## Work task
Using the records below, locate all lines containing "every" and return them.

Data items
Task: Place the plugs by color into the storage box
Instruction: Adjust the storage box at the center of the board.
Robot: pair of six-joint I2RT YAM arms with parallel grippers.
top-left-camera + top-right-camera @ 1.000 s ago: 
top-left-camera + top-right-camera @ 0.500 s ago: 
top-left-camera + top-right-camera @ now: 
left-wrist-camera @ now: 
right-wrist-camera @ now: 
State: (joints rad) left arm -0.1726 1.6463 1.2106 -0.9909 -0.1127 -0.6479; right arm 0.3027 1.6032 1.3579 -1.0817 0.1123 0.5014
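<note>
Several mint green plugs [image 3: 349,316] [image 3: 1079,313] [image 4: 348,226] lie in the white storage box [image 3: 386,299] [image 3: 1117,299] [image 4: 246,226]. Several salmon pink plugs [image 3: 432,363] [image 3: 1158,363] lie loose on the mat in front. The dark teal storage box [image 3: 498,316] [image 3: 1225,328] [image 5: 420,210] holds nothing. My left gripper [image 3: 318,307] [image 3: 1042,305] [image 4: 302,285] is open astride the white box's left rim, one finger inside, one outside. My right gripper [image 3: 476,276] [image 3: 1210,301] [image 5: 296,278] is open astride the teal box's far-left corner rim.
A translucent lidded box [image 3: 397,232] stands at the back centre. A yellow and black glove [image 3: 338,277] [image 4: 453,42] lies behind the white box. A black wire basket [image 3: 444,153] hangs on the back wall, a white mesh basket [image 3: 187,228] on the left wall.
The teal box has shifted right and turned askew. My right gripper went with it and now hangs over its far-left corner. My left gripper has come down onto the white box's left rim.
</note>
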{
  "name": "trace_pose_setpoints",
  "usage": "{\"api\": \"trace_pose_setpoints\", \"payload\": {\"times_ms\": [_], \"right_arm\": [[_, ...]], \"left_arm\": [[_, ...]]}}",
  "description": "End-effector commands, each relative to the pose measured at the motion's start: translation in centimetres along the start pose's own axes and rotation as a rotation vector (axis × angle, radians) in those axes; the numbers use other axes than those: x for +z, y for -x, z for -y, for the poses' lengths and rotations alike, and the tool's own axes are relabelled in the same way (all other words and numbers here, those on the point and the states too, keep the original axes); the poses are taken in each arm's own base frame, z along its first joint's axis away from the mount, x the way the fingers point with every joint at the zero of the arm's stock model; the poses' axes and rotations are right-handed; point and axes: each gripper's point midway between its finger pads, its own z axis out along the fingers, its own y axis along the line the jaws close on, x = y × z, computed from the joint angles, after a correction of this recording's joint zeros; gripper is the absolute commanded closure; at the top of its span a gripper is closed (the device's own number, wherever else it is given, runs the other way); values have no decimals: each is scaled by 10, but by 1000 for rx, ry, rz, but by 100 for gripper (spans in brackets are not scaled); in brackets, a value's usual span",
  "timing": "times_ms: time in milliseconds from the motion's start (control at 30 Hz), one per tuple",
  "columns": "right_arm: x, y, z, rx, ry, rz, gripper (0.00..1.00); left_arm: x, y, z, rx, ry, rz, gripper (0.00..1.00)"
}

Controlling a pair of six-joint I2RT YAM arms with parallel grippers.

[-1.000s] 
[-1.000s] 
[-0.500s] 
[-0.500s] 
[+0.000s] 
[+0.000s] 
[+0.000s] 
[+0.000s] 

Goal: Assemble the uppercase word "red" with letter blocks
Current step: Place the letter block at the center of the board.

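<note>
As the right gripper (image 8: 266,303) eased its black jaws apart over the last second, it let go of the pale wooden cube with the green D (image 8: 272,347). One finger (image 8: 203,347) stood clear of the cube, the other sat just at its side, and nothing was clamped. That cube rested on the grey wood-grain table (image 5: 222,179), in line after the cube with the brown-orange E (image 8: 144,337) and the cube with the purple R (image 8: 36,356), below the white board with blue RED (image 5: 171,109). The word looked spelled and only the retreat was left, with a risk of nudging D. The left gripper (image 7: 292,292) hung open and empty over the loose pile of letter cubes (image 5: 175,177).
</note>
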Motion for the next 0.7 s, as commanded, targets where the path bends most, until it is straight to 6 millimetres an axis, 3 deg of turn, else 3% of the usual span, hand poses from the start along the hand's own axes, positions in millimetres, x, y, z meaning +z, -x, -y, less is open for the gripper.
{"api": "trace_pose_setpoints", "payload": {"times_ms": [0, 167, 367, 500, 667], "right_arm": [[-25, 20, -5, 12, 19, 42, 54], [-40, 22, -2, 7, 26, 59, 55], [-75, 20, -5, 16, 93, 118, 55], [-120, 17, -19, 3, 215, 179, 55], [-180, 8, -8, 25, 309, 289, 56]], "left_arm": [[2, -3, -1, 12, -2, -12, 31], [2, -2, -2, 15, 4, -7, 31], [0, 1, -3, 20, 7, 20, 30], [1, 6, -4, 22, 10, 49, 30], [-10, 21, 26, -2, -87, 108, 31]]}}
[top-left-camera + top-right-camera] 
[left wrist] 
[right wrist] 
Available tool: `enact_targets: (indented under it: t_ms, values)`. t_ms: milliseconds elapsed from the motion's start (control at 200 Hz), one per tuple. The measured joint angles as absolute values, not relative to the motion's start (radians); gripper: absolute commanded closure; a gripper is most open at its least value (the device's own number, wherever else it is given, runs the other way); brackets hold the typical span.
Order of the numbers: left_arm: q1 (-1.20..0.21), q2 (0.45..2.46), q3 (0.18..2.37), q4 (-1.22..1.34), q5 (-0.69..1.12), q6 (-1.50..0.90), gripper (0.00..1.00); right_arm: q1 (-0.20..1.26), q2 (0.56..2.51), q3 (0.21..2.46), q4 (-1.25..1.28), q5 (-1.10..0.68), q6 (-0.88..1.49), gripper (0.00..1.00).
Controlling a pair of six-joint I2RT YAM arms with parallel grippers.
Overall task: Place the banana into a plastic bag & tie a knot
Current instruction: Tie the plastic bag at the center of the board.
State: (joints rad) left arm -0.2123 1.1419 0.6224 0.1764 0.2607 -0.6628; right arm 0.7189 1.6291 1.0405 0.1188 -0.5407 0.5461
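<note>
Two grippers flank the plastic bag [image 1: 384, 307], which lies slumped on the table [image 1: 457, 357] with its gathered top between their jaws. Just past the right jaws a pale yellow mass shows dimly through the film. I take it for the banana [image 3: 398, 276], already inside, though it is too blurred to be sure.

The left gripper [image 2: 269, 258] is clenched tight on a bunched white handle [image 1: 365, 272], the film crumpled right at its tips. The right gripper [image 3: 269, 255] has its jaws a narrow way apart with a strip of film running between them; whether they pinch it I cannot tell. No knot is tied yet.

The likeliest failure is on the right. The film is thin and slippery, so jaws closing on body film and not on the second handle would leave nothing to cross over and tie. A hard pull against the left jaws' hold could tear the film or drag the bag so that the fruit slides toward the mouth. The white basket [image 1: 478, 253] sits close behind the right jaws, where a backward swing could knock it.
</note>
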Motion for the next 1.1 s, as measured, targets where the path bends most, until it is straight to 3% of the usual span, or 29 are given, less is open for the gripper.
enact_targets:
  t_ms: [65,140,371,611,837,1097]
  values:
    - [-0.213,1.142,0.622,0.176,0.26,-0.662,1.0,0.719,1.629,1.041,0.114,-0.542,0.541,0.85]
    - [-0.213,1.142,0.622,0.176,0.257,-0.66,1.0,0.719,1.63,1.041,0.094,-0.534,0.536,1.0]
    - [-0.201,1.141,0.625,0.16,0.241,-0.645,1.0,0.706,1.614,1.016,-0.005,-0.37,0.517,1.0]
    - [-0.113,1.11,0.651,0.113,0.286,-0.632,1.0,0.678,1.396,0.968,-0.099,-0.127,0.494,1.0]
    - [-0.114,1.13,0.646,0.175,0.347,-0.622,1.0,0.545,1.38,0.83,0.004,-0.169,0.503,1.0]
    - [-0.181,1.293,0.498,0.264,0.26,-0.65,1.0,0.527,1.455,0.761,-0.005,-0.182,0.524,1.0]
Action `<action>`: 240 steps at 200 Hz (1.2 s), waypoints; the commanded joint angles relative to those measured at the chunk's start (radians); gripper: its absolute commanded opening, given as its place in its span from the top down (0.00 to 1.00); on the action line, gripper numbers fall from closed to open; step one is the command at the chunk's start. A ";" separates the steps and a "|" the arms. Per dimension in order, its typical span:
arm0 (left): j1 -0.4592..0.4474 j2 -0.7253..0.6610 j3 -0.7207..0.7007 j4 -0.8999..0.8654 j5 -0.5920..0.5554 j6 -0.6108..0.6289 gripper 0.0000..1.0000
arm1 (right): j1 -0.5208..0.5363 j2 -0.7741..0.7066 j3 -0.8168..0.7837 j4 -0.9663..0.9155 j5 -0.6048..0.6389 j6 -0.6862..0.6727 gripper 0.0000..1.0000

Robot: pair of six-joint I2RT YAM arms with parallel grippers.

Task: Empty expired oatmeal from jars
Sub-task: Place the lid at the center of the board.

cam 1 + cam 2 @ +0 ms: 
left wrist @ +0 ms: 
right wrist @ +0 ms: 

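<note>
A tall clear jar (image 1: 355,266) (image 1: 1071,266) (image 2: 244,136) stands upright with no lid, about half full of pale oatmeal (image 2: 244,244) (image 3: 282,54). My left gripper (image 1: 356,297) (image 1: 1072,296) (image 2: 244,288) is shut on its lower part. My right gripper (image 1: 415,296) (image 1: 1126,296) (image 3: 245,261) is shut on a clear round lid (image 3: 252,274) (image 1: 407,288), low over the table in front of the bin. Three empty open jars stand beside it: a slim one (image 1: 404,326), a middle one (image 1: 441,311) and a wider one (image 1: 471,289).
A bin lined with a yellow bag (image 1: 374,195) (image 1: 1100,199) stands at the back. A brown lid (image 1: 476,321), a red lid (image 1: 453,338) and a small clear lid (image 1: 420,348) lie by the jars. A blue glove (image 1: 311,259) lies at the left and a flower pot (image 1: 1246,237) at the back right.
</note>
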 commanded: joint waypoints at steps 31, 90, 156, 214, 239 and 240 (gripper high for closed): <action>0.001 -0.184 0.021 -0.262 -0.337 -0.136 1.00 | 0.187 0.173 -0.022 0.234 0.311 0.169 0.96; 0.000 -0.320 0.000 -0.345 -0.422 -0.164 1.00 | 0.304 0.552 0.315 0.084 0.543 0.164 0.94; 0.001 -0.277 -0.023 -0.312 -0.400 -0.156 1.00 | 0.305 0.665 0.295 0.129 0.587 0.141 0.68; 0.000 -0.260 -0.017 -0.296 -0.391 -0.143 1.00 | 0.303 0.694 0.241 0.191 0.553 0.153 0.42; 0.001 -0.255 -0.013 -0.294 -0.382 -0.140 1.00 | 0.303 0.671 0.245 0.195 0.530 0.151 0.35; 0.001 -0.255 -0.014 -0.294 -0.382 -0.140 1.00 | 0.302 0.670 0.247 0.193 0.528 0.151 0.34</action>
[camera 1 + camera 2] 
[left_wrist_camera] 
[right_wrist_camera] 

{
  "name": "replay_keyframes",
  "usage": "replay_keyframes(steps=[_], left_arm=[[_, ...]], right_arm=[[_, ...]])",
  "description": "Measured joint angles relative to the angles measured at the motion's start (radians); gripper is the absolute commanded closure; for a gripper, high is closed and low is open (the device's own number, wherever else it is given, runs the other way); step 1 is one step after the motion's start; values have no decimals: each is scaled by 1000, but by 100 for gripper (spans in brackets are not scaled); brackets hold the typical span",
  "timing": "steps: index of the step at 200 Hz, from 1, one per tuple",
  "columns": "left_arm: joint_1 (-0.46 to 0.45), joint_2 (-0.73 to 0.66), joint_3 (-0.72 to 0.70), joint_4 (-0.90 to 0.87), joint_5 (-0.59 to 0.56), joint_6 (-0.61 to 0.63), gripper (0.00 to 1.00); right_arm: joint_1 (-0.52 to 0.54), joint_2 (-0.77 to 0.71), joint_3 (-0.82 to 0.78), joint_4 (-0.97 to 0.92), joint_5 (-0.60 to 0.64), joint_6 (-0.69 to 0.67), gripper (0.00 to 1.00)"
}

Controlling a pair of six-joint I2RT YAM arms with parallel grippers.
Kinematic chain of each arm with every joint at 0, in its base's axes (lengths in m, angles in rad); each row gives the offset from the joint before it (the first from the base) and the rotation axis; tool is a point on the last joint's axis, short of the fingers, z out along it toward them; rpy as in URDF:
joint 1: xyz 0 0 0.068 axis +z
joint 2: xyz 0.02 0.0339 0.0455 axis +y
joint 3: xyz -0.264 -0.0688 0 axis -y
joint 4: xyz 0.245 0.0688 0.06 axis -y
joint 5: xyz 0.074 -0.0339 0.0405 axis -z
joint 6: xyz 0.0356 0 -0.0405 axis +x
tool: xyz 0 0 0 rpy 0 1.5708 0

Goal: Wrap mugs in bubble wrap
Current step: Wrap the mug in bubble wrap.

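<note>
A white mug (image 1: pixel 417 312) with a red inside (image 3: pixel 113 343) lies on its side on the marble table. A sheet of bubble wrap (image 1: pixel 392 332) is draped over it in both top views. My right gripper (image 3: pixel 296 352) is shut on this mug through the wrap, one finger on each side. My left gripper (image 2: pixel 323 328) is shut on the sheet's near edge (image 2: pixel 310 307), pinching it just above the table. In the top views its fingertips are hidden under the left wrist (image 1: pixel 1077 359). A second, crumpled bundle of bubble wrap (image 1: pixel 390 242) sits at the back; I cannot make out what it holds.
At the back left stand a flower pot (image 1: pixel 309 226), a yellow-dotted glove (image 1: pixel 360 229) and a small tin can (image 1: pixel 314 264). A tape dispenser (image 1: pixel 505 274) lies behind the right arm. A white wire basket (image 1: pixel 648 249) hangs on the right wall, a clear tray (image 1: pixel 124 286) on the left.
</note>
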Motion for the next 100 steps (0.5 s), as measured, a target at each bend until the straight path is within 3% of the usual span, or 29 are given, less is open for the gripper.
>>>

## Solution to this exercise
  "description": "End-effector commands, each relative to the pose measured at the motion's start: translation in centimetres along the start pose's own axes and rotation as a rotation vector (axis × angle, radians) in those axes; the numbers use other axes than those: x for +z, y for -x, z for -y, for the poses' lengths and rotations alike, and the tool's own axes are relabelled in the same way (all other words and numbers here, those on the point and the states too, keep the original axes); the poses are taken in each arm's own base frame, z along its first joint's axis away from the mount, x the way the fingers point with every joint at the zero of the arm's stock model; the poses' axes and rotations are right-handed; point and axes: each gripper's point midway between its finger pads, its own z axis out along the fingers, its own y axis along the line the jaws close on, x = y × z, computed from the joint angles, after a correction of this recording's joint zeros; gripper is the absolute commanded closure; at the top of its span a gripper is closed (the device's own number, wherever else it is given, runs the other way); values have no decimals: each is scaled by 10, but by 1000 for rx, ry, rz, but by 100 for gripper (spans in brackets are not scaled); in brackets, a value's usual span",
Kinematic chain of each arm with every joint at 0, in its base's axes (lengths in m, angles in rad); each row gives the offset from the joint before it (the first from the base) and the rotation axis; tool is a point on the last joint's axis, short of the fingers, z out along it toward them; rpy as in URDF:

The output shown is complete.